Assez !La chronique de Philippe Lançon intitulée "Après coup" et sous-titrée "Youpi ! Youpin !" parue le mercredi 21 juin illustre, hélas, la mauvaise foi médiatique la plus ordinaire ainsi que l'absence criante de toute probité dans le chef du journaliste. Dans son articulet, le journaliste évoque une émission populaire au cours de laquelle l'animateur Jean-Luc Reichman a commis un jeu de mots franchement abject en rapprochant par homophonie le mot "youpi" et le mot "youpin". Philippe Lançon profite de cette occasion pour relancer de manière légère et malhonnête la polémique rageuse qu'a suscitée malheureusement le livre de Renaud Camus La Campagne de France.
Le procédé rhétorique dont use l'auteur de l'article est pour le moins faible et est, en tous les cas, injuste. D'abord, Lançon évoque l'affaire Camus par une contraction sensée résumer le sujet, «Pour parler des juifs» écrit Lançon. Or si on lit attentivement le propos de Camus (les passages incriminés sont lisibles sur le site personnel de Renaud Camus "perso.wanadoo.fr / renaud.camus / affaire / index.html"), on s'aperçoit immédiatement qu'il ne parle pas des juifs en général mais très précisément d'une émission radiophonique ponctuelle. Ce qui est injustifiable dans la manière d'argumenter de Philippe Lançon, c'est l'évidente méconnaissance des pages dont on se sert pour accuser Renaud Camus d'antisémitisme. On pourrait aussi s'étonner que cette méconnaissance s'étende à tout le corpus de l'écrivain, mais on touche là à un problème de culture qui déborde notre propos, quoique... De fait, il est totalement erroné de résumer par l'expression «parler des juifs» les paragraphes camusiens objets de la polémique. Philippe Lançon appuie son argument sur les béquilles infâmes de la rumeur.

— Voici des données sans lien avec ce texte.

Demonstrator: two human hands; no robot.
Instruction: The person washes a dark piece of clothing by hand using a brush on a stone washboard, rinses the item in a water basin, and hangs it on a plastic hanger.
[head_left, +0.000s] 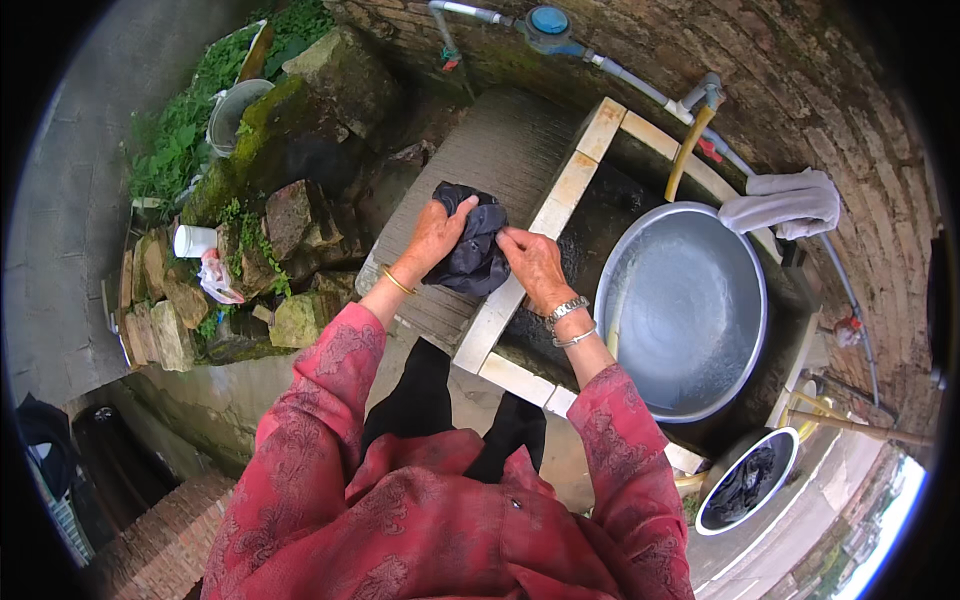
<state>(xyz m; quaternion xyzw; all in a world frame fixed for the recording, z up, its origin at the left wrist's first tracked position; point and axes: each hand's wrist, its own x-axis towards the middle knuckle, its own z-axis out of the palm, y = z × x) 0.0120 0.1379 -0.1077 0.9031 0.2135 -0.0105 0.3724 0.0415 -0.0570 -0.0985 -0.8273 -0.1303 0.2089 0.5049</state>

Mais Philippe Lançon ne s'arrête pas en si mauvais chemin. Pour enfoncer le clou de ses opinions anti-camusiennes si mal étayées, le journaliste construit un amalgame douteux entre le journal de Camus et l'émission télévisuelle de Jean-Luc Reichman. Le nom de Renaud Camus apparaît au début et à la fin de l'article et constitue dès lors une figure de parenthèse où un rapport analogique s'inscrit entre la parenthèse et le contenu de la parenthèse. Renaud Camus est ainsi assimilé à «la présence d'un antisémitisme ordinaire», une parenthèse française douloureuse et persistante.
L'amalgame est toujours une figure malhonnête du discours et tout journaliste devrait le savoir. Pour ma part, en tant que lecteur de Libération, je déplore ce genre d'écart qui dévalorise indubitablement les prétentions à la vérité qui sont, j'ose encore le croire, caractéristiques du travail de tout journaliste.
Ayant lu les paragraphes concernés par l'affaire Camus, je tiens également à écrire que je n'ai à aucun instant de ma lecture compris que l'écrivain attaquait dans son propos le fait d'être juif. Il faut revenir au texte et lever l'équivoque, car Camus lui-même le lève par ses réflexions de diariste. Non, Renaud Camus n'a pas tenu des propos maurrassiens. Non, le jeu de mots crapuleux de Reichman ne peut se mesurer en aucune façon à la prose de l'écrivain Renaud Camus. Que cesse la chasse aux sorcières dont Renaud Camus fait l'objet et surtout que les acteurs de cette polémique insensée apprennent à mesurer avec plus d'à propos leurs mots. Les mots sont des petits êtres vivants disait Nathalie Sarraute. Qu'on ne leur inocule pas inconsidérément la rage.